**EXERCISE DIRECTIONS**
Transcribe the listing word for word. Begin at its first line and end with the line containing "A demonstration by".

- Opening Delimiter -

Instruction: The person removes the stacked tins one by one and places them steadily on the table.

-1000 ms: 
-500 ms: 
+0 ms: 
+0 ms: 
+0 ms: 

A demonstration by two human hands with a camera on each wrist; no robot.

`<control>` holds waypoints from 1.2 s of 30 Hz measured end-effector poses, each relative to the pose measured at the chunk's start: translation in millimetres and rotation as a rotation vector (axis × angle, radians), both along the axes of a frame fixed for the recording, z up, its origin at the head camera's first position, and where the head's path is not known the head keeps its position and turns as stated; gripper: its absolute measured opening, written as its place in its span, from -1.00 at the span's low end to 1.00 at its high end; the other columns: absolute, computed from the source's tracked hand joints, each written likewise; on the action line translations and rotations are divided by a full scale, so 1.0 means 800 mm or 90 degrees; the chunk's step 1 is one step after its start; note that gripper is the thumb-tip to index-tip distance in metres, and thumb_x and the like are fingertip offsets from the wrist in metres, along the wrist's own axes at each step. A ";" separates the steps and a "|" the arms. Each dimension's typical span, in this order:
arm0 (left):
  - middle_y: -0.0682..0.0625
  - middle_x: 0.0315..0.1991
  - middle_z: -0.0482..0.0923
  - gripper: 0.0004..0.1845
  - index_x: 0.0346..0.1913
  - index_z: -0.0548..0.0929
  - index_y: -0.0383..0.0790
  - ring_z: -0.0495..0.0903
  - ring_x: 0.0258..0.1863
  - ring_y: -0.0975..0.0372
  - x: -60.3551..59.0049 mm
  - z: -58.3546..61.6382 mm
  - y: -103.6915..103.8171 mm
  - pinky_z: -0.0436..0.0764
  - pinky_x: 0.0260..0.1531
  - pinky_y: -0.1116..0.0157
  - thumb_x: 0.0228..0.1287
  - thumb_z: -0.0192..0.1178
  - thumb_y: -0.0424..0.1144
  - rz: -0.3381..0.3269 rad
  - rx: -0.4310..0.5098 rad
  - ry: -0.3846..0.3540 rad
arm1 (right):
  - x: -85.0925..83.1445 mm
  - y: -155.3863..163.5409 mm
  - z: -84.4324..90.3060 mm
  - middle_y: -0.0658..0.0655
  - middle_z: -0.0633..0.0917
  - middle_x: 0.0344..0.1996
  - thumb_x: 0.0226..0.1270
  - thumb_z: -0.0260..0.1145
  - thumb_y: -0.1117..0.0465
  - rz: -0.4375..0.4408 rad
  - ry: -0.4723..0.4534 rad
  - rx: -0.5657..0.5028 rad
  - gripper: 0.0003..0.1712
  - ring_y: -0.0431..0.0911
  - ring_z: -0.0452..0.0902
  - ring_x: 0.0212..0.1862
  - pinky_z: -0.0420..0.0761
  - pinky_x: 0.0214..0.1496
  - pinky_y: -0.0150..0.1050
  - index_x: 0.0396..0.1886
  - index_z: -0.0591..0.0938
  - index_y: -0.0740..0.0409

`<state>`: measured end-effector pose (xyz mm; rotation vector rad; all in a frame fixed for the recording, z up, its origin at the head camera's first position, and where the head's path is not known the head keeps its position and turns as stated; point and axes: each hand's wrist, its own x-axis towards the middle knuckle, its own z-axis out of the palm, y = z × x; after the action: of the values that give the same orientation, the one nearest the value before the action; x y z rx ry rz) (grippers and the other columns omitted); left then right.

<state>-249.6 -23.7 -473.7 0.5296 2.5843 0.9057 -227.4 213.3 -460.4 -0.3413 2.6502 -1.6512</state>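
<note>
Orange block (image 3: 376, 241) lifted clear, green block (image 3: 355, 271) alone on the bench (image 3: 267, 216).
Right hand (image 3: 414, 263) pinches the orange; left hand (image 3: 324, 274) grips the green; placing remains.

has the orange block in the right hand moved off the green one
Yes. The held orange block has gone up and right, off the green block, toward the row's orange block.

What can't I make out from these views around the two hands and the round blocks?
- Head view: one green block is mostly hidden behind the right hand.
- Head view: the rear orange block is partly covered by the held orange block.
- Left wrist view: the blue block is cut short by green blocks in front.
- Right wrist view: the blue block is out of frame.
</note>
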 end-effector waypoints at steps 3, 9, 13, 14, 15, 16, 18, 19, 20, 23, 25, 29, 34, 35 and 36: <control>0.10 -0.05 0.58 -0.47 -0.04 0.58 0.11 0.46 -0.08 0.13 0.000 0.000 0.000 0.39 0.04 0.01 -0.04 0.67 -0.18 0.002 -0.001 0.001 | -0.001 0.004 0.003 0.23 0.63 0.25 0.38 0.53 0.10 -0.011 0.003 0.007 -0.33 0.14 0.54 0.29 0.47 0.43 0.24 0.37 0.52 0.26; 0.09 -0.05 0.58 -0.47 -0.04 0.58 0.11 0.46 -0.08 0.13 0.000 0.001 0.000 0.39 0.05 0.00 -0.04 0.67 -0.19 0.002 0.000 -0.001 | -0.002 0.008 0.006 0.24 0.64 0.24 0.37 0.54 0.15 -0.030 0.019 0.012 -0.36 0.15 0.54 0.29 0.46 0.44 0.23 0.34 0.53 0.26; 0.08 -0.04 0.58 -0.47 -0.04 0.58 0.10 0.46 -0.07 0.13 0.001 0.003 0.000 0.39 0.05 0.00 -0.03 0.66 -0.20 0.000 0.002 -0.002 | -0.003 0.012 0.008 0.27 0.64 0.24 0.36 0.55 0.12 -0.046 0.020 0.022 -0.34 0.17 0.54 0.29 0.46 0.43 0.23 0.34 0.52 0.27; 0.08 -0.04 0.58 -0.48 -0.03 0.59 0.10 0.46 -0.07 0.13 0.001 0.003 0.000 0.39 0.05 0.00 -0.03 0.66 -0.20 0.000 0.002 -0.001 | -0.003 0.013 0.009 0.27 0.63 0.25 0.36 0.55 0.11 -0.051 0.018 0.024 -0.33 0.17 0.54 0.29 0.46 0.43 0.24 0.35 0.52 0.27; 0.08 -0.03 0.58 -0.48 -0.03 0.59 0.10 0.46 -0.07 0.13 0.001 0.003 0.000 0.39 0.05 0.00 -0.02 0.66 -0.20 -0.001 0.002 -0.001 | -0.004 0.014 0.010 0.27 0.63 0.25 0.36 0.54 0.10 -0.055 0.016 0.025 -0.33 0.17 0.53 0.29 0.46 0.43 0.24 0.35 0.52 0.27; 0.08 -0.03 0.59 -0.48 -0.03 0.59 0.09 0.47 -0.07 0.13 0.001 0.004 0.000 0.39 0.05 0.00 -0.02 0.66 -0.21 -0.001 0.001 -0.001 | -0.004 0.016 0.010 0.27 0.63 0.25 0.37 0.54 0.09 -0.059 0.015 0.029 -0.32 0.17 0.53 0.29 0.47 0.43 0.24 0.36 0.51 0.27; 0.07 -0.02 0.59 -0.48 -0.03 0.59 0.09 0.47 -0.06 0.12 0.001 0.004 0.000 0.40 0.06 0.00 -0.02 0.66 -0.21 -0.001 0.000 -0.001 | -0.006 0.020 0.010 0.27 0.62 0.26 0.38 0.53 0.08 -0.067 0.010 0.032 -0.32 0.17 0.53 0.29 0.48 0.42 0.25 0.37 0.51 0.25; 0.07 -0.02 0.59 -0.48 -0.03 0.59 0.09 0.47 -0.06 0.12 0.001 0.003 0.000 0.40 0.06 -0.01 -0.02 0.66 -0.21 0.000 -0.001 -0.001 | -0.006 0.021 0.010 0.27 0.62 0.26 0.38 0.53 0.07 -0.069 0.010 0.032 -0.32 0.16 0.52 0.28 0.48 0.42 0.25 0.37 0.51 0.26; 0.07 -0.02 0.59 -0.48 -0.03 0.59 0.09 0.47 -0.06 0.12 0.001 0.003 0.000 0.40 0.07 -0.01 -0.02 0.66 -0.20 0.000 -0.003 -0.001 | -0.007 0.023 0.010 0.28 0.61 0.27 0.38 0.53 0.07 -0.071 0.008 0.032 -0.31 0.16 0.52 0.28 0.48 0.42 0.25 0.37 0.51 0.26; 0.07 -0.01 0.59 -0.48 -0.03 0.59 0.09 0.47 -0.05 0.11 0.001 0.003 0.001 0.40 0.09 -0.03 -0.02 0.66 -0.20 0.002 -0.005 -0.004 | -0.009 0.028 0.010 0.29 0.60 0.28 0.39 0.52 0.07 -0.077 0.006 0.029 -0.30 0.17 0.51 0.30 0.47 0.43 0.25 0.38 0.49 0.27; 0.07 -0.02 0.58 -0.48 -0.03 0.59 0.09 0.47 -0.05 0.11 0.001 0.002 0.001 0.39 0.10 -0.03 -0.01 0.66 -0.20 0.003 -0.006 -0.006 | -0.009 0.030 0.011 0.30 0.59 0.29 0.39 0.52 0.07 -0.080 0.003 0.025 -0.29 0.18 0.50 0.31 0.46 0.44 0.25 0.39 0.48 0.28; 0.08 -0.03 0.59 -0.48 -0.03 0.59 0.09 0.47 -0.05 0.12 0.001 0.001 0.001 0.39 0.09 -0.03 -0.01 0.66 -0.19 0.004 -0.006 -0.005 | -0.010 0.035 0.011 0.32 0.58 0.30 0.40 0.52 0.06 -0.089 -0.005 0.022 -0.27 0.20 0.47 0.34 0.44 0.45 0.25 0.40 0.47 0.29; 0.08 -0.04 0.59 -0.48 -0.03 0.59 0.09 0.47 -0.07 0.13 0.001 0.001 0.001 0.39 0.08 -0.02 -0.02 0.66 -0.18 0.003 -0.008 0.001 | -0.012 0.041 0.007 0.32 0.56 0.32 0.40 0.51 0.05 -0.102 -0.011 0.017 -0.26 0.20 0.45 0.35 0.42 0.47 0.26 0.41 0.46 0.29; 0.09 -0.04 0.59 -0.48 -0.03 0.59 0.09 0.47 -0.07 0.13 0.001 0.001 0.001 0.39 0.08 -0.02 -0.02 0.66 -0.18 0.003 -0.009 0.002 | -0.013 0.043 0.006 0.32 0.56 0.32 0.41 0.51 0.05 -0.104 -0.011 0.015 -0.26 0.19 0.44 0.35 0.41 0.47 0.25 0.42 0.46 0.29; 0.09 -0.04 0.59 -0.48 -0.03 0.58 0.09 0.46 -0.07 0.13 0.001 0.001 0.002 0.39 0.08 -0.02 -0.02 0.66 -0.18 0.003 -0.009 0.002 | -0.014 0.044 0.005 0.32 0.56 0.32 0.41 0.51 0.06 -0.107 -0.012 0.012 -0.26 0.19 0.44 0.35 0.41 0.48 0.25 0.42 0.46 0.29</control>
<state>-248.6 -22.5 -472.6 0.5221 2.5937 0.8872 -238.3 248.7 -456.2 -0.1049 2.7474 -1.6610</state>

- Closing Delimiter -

**SOLUTION FOR THIS TASK**
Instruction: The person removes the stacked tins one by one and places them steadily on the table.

-1000 ms: 
-500 ms: 
+0 ms: 
+0 ms: 
+0 ms: 

A demonstration by two human hands with a camera on each wrist; no robot.

The response to the exercise has been completed.